Network Flow 🌊

Everywhere we look, whether that’s in our social circles or at the electrical grid, we can see the existence of networks. In each network, we exchange or send some product from one point in the network to another point. This is what we define a flow network (or network flow) as, a collection of points on which we send a product (or flow) throughout this network. Formally, this can be represented by a graph like the one below.

Network with 6 nodes and 9 arcs (we call these arcs and not edges because they have a specific direction, e.g. water only travels one way down a pipe).

A good example of a flow network is a pipeline network. We have pipes going from pipeline junctions (things that connect pipes) to other pipeline junctions.

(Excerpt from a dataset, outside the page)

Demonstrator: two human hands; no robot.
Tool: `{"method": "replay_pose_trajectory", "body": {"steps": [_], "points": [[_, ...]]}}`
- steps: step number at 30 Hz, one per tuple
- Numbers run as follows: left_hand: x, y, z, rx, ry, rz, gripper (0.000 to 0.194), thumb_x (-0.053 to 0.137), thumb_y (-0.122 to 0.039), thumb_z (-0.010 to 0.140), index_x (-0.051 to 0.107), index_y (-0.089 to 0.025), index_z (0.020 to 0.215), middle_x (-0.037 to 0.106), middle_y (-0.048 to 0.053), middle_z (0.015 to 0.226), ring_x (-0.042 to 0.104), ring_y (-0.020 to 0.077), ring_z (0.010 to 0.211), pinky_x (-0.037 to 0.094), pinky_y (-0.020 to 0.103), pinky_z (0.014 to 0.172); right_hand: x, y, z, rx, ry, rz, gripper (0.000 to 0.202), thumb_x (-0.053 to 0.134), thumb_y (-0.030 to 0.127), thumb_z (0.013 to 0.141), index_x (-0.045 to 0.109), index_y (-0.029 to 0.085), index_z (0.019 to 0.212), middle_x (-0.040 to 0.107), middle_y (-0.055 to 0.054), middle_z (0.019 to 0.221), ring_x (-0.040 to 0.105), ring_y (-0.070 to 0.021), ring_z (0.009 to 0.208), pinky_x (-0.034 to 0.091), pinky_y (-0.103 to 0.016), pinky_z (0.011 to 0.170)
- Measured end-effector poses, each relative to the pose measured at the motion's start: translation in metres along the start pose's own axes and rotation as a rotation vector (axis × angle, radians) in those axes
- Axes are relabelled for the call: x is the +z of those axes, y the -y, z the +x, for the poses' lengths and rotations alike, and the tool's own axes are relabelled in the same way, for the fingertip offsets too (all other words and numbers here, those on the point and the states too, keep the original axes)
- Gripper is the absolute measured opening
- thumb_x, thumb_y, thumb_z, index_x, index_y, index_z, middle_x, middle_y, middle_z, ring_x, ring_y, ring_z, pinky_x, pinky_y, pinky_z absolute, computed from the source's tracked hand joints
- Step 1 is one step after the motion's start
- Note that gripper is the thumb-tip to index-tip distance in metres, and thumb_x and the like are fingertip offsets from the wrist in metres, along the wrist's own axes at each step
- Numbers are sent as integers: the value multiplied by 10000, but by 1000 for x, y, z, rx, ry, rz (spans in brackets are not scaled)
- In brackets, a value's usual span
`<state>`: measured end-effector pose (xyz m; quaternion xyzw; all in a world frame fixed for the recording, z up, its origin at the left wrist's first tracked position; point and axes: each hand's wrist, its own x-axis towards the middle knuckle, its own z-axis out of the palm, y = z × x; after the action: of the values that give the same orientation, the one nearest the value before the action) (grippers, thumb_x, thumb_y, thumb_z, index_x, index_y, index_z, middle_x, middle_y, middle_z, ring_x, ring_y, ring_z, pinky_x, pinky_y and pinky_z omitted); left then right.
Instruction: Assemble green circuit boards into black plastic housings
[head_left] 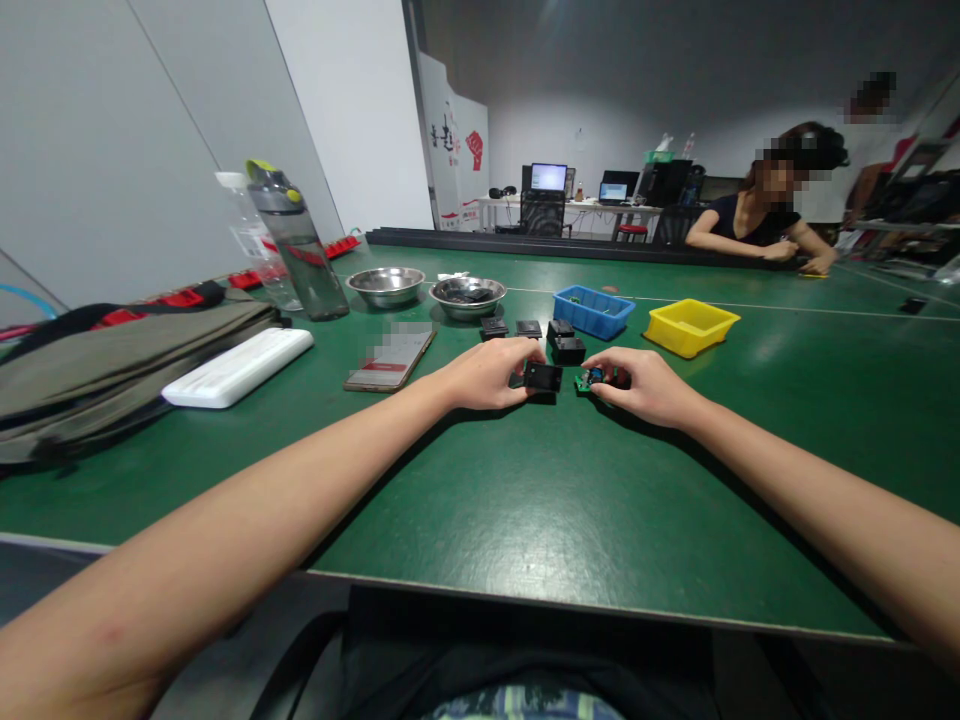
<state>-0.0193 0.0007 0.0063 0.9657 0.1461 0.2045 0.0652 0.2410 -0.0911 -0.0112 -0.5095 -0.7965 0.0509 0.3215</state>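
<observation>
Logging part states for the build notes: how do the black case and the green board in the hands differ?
Colour: the black case is plain dark; the green board carries a blue part.
Form: the case is a boxy shell; the board looks flatter, with an uneven outline.
Holder: the left hand has the case, the right hand the board.
Shared: both are pinched in fingers, side by side with a gap between.
</observation>
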Motion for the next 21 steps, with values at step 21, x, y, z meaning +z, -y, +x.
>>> {"method": "replay_pose_trajectory", "body": {"steps": [21], "points": [[4,1,1,-55,-103,-113,290,673,-267,761,532,-180,998,661,19,860,615,159,731,478,286,693,0,-1,0,3,14,9,260,667,304,823,770,174,1022,721,-52,812,573,-157,633,456,-294,638]]}}
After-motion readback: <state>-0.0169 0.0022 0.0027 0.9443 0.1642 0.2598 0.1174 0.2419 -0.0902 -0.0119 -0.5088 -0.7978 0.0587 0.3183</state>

These pipes and pipeline junctions form our network. The flow in our network would be water, flowing from one pipeline junction to the next through the pipes.

But we can imagine many things like networks. For example, the vehicle routing problem can be thought of as a network! Think of a company like Amazon, for which we’re all familiar with their next day delivery service. They’ll need to make hundreds of deliveries in a day to satisfy our privileged souls. The vehicle routing problem takes the Amazon delivery trucks (or any vehicle) and sets them the best routes to take in order to deliver all the parcels to our doorsteps in time whilst minimising delivery time and costs. Well take our houses as points on a graph for which the roads connect our houses together. This is a network! Then the flow we want to send from house to house are the parcels the trucks carry and want to deliver. So the vehicle routing problem, a common optimisation problem, can be thought of network flow problem!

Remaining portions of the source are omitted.